A common but not very well known myth: a woman has a liaison with a man who is travelling far from home, or leaves her for some other reason. There may be a powerful sorceress involved too, or they may be the same woman. The man departs, leaving a recognition token with her.
Unknown to the man, she gives birth to a son. The son grows up miraculously quickly. When he asks his mother about his father, she passes the recognition token on to him. Either the son goes in search of his father, or the father returns one day.
The father and son end up fighting, usually in an error of mistaken identity. One of them is mortally wounded. As he lies dying, the token is finally recognised, and they belatedly realise each other's identity.

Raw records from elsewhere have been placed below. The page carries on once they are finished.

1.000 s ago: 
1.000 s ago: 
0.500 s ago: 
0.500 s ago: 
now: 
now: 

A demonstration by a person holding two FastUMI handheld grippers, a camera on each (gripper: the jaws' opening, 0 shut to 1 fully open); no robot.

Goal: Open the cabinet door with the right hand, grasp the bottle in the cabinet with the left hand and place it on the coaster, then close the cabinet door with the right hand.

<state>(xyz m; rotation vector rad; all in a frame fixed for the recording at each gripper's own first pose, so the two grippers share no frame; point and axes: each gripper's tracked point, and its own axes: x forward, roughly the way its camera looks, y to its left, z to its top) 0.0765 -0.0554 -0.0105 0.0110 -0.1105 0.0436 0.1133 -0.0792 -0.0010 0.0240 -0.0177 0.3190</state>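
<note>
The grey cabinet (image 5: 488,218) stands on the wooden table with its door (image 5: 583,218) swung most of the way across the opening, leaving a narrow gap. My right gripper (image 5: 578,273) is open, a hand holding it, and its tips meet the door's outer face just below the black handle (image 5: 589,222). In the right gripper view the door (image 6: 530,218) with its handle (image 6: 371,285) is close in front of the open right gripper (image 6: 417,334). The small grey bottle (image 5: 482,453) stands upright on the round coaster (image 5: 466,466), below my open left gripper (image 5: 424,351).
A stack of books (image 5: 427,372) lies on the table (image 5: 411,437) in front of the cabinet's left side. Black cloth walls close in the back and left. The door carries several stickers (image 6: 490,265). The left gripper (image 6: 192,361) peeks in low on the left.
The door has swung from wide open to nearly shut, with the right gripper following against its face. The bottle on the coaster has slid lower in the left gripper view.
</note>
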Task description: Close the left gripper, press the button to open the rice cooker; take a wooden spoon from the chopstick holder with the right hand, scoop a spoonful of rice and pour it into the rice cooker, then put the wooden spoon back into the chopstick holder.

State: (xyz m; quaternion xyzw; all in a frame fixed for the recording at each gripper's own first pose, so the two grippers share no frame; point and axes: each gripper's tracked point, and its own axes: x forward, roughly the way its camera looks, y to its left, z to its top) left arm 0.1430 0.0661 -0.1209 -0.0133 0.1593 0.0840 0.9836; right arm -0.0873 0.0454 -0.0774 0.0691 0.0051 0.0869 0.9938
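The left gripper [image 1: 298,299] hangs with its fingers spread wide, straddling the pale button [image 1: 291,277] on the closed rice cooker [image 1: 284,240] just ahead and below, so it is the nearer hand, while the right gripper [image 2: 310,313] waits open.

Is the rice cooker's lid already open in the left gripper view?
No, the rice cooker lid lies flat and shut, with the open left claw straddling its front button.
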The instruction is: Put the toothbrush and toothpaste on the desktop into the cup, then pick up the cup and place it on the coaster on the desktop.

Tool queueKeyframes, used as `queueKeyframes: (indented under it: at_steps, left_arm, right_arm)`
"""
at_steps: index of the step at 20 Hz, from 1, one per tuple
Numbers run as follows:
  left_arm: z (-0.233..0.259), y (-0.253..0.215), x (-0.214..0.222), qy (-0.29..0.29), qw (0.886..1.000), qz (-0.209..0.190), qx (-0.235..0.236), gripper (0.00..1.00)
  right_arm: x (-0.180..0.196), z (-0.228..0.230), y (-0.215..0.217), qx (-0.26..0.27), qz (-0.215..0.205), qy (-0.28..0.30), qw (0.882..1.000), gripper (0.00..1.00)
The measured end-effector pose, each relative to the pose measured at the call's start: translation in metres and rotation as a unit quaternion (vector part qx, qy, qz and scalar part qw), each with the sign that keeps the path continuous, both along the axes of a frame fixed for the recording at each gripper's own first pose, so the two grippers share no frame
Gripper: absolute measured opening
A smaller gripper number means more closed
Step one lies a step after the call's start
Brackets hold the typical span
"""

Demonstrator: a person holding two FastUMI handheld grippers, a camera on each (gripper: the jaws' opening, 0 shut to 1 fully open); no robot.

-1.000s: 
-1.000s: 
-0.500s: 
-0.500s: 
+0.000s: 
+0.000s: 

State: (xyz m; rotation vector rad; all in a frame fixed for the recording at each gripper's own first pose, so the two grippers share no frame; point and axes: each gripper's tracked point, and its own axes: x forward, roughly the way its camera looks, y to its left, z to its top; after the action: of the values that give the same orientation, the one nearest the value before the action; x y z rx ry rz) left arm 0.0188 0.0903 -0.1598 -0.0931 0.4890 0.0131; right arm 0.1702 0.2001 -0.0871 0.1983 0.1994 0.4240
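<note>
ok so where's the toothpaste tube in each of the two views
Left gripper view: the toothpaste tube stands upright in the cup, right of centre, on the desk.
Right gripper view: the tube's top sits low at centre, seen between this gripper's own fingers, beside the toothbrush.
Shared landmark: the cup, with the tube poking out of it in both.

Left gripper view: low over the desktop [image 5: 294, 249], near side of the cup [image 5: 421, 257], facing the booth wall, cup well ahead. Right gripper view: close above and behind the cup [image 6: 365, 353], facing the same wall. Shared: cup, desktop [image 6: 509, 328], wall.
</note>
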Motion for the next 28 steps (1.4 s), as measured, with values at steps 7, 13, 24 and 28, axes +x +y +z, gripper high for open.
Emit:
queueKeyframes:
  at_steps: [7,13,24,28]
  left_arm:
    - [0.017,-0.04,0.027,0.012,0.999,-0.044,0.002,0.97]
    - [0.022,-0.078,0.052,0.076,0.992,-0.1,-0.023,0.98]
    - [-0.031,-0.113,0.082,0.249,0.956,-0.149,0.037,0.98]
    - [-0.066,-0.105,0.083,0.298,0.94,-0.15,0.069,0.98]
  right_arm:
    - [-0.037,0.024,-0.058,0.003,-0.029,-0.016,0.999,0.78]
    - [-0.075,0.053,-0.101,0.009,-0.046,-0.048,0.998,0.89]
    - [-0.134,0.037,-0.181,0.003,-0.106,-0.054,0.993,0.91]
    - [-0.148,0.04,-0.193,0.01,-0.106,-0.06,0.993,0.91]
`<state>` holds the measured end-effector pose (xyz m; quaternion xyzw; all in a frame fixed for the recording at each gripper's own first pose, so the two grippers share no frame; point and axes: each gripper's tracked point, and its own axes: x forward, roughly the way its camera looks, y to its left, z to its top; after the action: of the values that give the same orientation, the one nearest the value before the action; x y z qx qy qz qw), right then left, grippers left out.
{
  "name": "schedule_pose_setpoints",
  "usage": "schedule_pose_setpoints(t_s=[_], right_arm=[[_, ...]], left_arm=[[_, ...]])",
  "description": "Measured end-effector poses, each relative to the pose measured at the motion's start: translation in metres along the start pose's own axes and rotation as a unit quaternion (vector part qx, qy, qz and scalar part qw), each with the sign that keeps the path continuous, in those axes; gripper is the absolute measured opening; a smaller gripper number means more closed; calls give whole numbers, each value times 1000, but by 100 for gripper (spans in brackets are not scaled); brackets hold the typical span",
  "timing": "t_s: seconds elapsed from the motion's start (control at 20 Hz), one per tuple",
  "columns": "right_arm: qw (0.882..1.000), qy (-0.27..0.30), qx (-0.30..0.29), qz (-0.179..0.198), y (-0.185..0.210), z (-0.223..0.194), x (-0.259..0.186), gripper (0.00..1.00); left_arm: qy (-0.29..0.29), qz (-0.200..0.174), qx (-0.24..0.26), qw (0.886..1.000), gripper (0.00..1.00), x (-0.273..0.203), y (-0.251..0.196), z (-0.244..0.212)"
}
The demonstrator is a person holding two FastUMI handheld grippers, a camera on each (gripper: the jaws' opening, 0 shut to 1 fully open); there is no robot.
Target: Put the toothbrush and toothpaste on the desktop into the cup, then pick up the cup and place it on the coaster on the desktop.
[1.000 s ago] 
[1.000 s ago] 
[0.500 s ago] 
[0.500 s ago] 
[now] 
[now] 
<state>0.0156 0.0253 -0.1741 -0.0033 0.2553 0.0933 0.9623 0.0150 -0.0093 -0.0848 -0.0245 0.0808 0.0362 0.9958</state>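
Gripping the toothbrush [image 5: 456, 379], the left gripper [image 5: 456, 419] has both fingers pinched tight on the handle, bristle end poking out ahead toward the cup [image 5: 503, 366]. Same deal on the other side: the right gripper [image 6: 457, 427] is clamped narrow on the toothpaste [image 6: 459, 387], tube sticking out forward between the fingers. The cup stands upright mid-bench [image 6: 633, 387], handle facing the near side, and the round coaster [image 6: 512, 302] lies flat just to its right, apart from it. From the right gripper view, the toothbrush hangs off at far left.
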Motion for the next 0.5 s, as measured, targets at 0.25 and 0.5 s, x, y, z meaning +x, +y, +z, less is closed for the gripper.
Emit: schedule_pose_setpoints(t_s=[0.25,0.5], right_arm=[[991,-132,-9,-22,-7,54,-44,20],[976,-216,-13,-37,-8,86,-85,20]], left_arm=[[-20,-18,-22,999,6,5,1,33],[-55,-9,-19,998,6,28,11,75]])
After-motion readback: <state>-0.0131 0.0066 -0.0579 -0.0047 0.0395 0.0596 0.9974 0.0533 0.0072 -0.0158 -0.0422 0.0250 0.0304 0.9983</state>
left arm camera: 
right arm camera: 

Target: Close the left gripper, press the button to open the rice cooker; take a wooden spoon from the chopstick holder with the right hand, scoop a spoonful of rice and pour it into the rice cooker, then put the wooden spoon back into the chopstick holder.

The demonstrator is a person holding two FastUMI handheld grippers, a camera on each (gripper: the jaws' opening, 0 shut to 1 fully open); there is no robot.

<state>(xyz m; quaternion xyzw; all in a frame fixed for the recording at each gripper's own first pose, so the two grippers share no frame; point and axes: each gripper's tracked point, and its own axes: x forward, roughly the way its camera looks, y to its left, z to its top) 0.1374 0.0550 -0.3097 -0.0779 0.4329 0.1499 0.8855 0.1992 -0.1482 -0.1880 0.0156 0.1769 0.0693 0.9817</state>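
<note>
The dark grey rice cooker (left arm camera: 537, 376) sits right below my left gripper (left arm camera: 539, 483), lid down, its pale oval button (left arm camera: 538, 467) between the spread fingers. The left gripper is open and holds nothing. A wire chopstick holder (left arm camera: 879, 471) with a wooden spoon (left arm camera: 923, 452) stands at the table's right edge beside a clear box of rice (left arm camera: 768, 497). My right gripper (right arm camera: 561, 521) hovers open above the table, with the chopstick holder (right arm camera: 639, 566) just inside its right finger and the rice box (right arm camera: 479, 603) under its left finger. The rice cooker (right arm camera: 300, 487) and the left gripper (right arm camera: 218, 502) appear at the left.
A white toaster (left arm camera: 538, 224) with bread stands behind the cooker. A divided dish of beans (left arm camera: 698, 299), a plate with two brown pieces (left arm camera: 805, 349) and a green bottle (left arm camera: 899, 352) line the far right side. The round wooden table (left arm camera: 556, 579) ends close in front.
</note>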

But the sorceress knows of a magic that will save the dying person, or even bring him back to life after he's dead. Fetching it may involve a quest. Once it's fetched, it may work, or it may be too late.
The legend appears in both ancient and modern India, ancient Greece, mediaeval Ireland, mediaeval Persia, Germanic poetry and saga, 19th century Russian byliny, and 18th-19th century Faroe Islands. So it seems to be an Indo-European thing.
I'm a Hellenist, so I know the Greek variants best. Many elements don't appear in the fragments of Eugammon's Telegony, but they're there in later sources. The resurrection magic is in Theon; the recognition token is in Dictys of Crete and in Sophocles' lost Euryalos.
But the others have their fascination too. A special weapon appears in some - Cú Chulainn's gáe bolga, Hildibrandur's sword, Telegonus' spear. Some explore variants on who kills who. Ilya Muromets and Sokolnichek take turns; the end of the Hildebrandslied is missing.
The relationship between the women is fascinating too: Chitrangada and the Nagini Ulupi, Circe and Penelope (also echoed in Circe and Calypso?), Aífe and Scáthach.

It's tough to pull this material together, esp when some of the sources aren't available in a modern translation.